## What you are asked to do
Look for the line that has "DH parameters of" in the material below; please repeat it and every line after it, exactly, up to and including the line that has "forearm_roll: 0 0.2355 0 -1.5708", and nothing else.

## Excerpted data
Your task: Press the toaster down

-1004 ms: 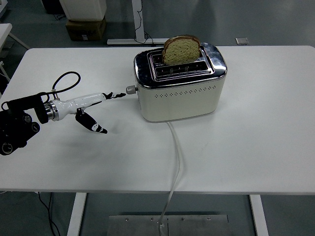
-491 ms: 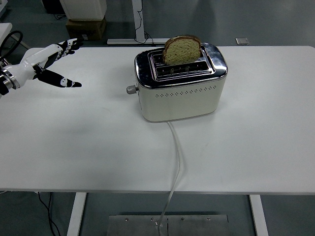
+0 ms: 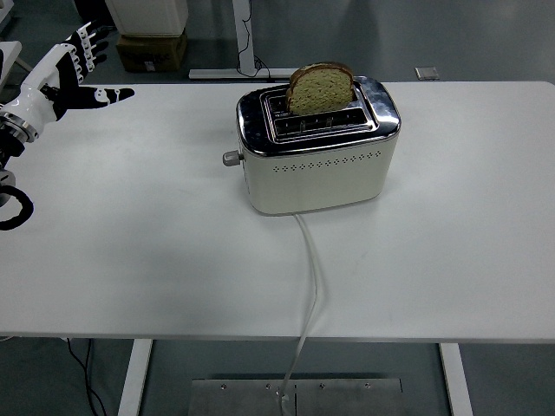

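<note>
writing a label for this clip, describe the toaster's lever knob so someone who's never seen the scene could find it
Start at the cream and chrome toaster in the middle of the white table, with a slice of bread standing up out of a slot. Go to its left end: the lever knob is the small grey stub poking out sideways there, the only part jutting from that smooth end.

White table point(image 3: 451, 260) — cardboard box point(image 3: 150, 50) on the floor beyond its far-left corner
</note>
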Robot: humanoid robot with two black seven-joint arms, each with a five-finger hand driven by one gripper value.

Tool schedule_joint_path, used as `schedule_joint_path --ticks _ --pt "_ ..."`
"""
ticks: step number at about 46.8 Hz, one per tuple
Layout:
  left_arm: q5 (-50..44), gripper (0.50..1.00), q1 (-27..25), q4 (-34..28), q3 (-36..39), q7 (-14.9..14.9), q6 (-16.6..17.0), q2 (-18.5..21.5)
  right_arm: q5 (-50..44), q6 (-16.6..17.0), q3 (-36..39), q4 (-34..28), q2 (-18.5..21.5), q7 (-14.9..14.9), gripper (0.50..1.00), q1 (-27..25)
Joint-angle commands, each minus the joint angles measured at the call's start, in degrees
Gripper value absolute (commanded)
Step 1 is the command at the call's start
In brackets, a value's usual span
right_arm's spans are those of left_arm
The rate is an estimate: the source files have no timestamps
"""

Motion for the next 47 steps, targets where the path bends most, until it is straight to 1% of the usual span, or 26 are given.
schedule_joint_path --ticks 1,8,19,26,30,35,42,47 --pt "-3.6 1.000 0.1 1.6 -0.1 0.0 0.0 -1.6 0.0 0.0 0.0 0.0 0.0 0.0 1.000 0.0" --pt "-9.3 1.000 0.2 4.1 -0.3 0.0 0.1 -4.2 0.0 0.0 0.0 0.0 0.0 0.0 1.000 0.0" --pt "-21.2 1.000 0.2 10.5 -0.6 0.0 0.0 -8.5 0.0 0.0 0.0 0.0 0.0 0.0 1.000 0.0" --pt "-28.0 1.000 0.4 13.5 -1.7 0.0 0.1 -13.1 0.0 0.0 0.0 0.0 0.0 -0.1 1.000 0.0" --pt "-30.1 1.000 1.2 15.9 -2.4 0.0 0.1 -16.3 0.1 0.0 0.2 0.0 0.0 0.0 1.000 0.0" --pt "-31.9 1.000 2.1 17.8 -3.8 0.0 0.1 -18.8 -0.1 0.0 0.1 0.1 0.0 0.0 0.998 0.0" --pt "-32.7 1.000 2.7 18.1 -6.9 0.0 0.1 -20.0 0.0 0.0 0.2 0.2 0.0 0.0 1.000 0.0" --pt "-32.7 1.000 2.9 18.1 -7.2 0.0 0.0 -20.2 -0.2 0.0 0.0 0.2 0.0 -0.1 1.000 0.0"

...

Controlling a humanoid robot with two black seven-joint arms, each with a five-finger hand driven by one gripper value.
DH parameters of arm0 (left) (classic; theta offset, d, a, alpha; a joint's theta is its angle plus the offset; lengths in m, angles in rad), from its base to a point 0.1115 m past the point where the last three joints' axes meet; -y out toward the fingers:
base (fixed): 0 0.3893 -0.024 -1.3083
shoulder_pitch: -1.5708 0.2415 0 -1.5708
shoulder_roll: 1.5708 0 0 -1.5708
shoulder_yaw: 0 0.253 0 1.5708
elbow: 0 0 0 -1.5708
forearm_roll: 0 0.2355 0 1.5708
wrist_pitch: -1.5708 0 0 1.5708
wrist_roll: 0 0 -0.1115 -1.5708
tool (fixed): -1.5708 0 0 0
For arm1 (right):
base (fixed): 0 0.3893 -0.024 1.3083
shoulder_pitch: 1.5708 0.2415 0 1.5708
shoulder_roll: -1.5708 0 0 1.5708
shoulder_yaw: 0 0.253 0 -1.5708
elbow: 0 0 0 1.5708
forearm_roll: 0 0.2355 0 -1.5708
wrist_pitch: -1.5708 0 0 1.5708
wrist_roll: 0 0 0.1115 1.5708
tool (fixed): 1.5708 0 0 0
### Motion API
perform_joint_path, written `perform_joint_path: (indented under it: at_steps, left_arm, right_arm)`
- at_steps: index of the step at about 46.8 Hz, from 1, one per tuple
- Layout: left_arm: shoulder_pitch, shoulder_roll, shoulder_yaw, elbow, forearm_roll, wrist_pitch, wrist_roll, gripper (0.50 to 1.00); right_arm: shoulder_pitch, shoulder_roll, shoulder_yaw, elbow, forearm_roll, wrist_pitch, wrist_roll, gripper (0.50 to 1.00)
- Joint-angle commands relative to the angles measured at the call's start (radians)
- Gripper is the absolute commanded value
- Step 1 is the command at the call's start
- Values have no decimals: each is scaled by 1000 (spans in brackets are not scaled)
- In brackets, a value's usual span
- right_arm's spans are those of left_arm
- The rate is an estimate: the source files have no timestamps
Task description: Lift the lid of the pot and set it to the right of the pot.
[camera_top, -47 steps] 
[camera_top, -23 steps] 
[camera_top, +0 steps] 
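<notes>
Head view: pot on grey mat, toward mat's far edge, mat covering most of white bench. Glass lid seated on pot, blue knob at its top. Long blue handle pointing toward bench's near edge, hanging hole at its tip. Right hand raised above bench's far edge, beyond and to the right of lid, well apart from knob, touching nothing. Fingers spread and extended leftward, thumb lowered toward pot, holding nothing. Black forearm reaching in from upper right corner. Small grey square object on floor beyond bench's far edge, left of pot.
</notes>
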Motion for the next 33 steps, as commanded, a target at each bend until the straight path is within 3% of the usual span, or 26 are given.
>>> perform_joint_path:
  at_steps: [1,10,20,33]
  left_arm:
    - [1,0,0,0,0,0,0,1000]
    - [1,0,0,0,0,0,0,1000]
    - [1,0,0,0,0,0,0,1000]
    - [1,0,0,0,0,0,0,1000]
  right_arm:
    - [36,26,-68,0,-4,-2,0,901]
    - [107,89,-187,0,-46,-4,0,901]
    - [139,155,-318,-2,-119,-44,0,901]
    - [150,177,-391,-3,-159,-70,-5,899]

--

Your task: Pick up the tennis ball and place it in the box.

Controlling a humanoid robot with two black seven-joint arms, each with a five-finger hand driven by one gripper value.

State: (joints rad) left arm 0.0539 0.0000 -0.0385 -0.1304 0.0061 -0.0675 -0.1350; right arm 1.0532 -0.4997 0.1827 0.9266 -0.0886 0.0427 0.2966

## Expected answer
DH parameters of arm0 (left) (classic; theta offset, d, a, alpha; a joint's theta is its angle plus the offset; lengths in m, angles in rad), from its base to a point 0.1115 m past the point where the last three joints' axes meet; -y out toward the fingers:
base (fixed): 0 0.3893 -0.024 -1.3083
shoulder_pitch: -1.5708 0.2415 0 -1.5708
shoulder_roll: 1.5708 0 0 -1.5708
shoulder_yaw: 0 0.253 0 1.5708
elbow: 0 0 0 -1.5708
forearm_roll: 0 0.2355 0 1.5708
wrist_pitch: -1.5708 0 0 1.5708
wrist_roll: 0 0 -0.1115 -1.5708
tool (fixed): -1.5708 0 0 0
For arm1 (right):
base (fixed): 0 0.3893 -0.024 1.3083
shoulder_pitch: 1.5708 0.2415 0 1.5708
shoulder_roll: -1.5708 0 0 1.5708
shoulder_yaw: 0 0.253 0 -1.5708
elbow: 0 0 0 1.5708
forearm_roll: 0 0.2355 0 -1.5708

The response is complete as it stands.